Can’t believe my 63 Nova convt. wasn’t included. I would rather drive that and a load of other convertibles like a cobra, or corvette, maybe? whoever made this list needs to be shot in the right foot.

Eugene Dantser
Eugene Dantser

Simply, Petrolicious team avoid including American cars as usual)

Mark Hancheroff
Mark Hancheroff

That must be the Italian Ford Mustang up there, built by the famed Giuseppe Ford, of Detroit, Tuscany. 🙂

Eugene Dantser
Eugene Dantser

Only Mustang) There are so few articles about American cars that deserve it on this site

Matthew Lange
Matthew Lange
While the recent period is particularly Ferrari centric (and I’m not complaining at that) because of the celebration of 60 years of Ferrari in the US, I think in general Petrolicious gets a fair balance across most car makes.

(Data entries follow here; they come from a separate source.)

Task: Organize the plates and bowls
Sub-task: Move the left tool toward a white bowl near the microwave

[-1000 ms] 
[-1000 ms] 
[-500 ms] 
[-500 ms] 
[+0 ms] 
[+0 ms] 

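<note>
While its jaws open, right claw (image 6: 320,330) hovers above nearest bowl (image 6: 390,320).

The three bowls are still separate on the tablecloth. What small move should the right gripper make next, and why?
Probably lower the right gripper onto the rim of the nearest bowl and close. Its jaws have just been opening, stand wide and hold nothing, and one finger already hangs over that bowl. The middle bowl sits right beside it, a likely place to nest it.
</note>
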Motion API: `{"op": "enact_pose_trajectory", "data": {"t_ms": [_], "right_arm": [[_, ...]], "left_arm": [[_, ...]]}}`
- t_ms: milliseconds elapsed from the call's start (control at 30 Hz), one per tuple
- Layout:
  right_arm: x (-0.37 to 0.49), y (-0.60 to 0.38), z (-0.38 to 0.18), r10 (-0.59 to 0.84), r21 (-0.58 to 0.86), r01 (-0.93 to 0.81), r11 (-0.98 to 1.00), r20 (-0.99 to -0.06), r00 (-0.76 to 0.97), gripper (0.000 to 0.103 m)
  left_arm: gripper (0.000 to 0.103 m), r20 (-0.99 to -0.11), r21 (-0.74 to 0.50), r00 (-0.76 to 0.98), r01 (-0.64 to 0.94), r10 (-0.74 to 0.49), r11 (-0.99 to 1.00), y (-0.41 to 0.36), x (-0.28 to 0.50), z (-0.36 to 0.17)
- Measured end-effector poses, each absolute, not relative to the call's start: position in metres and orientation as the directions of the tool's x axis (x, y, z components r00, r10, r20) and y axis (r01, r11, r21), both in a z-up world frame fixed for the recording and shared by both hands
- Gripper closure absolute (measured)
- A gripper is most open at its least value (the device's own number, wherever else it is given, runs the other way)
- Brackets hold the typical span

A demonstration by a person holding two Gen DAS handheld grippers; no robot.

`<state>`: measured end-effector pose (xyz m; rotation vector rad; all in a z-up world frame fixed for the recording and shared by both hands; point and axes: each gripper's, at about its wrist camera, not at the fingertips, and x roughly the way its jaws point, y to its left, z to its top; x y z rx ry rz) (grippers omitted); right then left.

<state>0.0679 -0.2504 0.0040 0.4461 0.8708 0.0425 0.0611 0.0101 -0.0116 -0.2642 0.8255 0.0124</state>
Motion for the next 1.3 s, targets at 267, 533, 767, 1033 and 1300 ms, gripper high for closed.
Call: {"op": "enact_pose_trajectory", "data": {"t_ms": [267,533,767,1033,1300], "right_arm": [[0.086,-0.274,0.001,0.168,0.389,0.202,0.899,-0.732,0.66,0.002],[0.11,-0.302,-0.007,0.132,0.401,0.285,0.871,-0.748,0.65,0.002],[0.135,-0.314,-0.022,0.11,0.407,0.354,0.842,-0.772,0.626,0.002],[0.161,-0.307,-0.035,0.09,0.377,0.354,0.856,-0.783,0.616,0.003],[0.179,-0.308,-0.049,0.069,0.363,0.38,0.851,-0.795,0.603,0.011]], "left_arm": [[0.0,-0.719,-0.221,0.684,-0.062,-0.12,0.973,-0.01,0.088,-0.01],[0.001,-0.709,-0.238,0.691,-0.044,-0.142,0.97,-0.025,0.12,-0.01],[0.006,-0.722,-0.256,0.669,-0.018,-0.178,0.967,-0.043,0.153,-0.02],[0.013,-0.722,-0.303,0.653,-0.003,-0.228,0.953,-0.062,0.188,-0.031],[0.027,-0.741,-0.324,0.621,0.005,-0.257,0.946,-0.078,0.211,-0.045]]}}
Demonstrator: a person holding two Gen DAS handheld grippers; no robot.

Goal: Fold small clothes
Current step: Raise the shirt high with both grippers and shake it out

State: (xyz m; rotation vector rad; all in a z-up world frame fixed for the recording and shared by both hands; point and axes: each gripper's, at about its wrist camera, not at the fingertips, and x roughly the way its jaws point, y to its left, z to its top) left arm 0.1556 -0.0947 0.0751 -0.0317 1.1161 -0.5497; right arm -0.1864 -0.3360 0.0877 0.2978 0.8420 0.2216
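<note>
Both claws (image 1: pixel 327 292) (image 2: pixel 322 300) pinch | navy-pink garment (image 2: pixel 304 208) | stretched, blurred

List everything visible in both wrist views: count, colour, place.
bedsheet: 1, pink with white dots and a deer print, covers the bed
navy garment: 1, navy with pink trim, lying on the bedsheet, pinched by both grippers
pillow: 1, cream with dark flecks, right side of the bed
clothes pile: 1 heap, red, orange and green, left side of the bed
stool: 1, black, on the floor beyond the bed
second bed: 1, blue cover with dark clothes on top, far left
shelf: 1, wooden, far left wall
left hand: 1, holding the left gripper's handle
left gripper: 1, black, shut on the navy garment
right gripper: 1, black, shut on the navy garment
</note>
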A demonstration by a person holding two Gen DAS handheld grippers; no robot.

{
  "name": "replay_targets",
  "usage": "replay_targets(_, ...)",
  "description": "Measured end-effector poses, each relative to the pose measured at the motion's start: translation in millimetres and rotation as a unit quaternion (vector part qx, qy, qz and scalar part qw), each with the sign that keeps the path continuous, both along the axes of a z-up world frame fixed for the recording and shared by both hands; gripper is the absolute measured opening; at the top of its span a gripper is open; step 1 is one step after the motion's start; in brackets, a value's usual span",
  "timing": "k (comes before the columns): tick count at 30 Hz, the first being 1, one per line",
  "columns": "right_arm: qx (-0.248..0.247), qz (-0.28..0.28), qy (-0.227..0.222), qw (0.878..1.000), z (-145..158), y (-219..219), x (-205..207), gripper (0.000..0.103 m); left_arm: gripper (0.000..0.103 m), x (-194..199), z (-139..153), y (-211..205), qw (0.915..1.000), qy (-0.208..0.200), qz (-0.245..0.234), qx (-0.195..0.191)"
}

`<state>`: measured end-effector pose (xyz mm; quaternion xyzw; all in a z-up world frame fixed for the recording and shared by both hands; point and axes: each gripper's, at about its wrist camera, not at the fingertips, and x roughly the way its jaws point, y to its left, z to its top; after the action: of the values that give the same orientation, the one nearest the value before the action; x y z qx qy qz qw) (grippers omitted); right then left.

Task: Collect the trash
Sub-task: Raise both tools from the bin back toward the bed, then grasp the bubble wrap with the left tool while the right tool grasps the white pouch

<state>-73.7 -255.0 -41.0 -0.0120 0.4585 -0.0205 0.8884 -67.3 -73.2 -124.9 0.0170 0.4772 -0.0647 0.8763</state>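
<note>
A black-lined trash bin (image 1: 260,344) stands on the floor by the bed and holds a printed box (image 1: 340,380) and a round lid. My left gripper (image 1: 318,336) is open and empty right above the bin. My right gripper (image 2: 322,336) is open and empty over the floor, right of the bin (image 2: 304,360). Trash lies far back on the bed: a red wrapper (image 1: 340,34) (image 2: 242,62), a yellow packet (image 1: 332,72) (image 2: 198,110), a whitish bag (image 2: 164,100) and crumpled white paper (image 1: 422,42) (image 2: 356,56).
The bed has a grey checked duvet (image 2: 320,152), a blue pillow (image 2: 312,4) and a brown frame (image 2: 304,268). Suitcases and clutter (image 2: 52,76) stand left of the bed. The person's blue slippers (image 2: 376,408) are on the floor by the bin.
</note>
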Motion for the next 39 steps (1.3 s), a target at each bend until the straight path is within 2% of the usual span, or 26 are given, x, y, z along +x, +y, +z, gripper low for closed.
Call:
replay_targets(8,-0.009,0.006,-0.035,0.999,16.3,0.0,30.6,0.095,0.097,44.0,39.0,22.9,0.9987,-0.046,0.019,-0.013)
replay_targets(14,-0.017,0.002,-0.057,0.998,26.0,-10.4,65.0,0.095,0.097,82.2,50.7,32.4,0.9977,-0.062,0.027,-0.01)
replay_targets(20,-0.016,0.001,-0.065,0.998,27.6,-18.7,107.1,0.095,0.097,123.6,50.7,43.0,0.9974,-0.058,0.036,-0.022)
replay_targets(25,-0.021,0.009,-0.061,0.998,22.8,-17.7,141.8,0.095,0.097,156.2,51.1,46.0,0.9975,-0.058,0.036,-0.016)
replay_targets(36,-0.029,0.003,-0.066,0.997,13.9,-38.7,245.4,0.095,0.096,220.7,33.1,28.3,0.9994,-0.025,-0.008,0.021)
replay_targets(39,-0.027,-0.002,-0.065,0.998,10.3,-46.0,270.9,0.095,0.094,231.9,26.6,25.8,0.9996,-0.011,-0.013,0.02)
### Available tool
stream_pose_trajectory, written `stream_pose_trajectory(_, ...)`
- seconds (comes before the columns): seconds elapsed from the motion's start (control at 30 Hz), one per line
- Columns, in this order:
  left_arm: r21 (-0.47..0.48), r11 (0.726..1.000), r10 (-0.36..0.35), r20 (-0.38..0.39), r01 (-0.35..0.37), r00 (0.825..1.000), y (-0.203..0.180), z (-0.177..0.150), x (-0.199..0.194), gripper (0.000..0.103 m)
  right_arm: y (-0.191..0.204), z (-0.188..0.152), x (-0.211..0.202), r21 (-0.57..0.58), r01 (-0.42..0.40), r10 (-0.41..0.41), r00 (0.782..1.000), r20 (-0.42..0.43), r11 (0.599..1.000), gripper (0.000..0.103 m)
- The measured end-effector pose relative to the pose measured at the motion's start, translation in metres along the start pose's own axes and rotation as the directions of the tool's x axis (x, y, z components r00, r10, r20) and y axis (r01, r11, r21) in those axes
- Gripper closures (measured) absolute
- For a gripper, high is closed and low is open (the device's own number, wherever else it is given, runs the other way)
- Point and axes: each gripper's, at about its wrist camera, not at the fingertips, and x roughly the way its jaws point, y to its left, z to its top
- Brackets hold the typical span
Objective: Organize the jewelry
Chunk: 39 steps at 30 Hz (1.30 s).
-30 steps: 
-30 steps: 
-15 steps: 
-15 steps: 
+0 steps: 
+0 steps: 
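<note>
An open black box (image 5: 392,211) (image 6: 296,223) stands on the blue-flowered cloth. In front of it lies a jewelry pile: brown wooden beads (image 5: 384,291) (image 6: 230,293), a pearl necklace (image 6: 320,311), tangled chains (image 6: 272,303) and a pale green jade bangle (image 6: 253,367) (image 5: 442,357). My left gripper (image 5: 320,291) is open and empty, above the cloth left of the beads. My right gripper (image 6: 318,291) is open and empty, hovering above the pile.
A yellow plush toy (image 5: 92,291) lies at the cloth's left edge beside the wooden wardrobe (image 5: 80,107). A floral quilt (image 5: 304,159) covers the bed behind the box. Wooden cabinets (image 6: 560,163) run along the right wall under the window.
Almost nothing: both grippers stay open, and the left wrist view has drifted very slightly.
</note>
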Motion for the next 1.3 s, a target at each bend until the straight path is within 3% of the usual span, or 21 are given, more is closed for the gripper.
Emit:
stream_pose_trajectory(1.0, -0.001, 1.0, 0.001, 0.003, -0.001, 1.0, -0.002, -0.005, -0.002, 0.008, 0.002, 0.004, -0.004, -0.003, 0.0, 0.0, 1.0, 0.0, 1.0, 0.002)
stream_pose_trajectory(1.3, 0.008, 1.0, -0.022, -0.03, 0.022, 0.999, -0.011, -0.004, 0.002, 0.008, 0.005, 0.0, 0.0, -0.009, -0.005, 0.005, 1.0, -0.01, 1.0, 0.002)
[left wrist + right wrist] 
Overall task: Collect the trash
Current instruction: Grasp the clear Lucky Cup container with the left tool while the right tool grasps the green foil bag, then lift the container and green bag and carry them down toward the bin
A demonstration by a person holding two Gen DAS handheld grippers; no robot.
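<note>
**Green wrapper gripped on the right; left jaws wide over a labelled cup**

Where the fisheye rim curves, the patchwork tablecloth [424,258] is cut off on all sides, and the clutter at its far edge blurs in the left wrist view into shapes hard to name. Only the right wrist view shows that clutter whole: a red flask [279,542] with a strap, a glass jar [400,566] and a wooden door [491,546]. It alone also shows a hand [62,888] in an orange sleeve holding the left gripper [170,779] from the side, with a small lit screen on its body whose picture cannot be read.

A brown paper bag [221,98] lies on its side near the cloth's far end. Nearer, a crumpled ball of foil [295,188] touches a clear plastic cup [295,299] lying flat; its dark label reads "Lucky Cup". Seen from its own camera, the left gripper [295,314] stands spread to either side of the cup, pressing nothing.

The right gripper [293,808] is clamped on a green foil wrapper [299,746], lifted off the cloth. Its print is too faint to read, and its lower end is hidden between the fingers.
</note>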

When it comes to videos I’m sure the team would love to do an SM,DS or Aston Video but all the videos are dependent on finding an owner wanting to have their car and themselves on film. I don’t agree with future doc that American cars cannot be tasteful and wouldn’t complain at seeing a few here, but they are (particularly… Read more »
Eugene Dantser
Eugene Dantser

Why can’t I reply you, Future Doc?) Only like your post) Ok, you don’t like American cars in general. But what about Bentley (no articles on the site), Hispano-Suisa, Aston Martin (two articles), Citroen (very few articles and nothing about SM and DS), Maserati (very few articles par rapport à Porshe) etc., etc. Only Porshe, Porshe, Porshe and Alfa Romeo, and Ferrari on Petrolicious.

Future Doc
Future Doc

Most “classic” American cars are not “tasteful” nor driven “tastefully” (no such thing as a tasteful 1/4 mile). The American cars that are on Petrolicious are a different breed. Loud and Fast Art, In Torque we Trust, and the Oakland Racer are such a different take on normal “American” automania that you normally see in the parking lot of Hardees on a Tuesday night. (Nothing wrong with that part of American car culture, but it is different than the take of Petrolicious).

Ben Bishop
Ben Bishop

After spending a week blatting around Tuscany and the Amalfi coast in a Giulietta Spider, I’m dismayed to see them left off the list…
Heroic little 1300 single carb motor, the most amazing drum brakes, surprisingly roomy, and just utterly wonderful…

Stopwatch
Stopwatch

I’m a bit biased, but am very glad to see the Alfa Romeo Duetto listed here.

Matthew Lange
Matthew Lange

Any list of convertibles has to include the Mercedes W113 ‘Pagoda’ SL.

Rod S
Rod S

Porsche Boxster hopefully with an IMS updgrade.

Mark Hancheroff
Mark Hancheroff

I’m rather partial to my ’76 Triumph Spitfire. With the Electronic Overdrive, it is a good competition for the Fiat 124. 😉

Mike Neisen
Mike Neisen

How about an early Miata for under $5k? Certainly much newer than most of the cars mentioned here, but with the 25th anniversary upon us it is worth consideration.

Sentinelist

Not old enough for here. Same reason I painfully can’t (yet) recommend my own al fresco favorite, the triple-black 2000 XKR I’ve been enjoying the last couple years. A Miata will be legit 25-yr. old ‘classic status’ sooner than it. Stay tuned?

Future Doc
Future Doc

Got to agree with the picks.

However, I have a sweetspot for an odd option, the Oldsmobile 442 Convertible. I am not an Detroit Iron fan, but there is something (to me at least) that make it the “tasteful” option for large displacement American summer fun.

Given it is the above 10K but under the 50K limit, I would take the 442 over the ‘stang.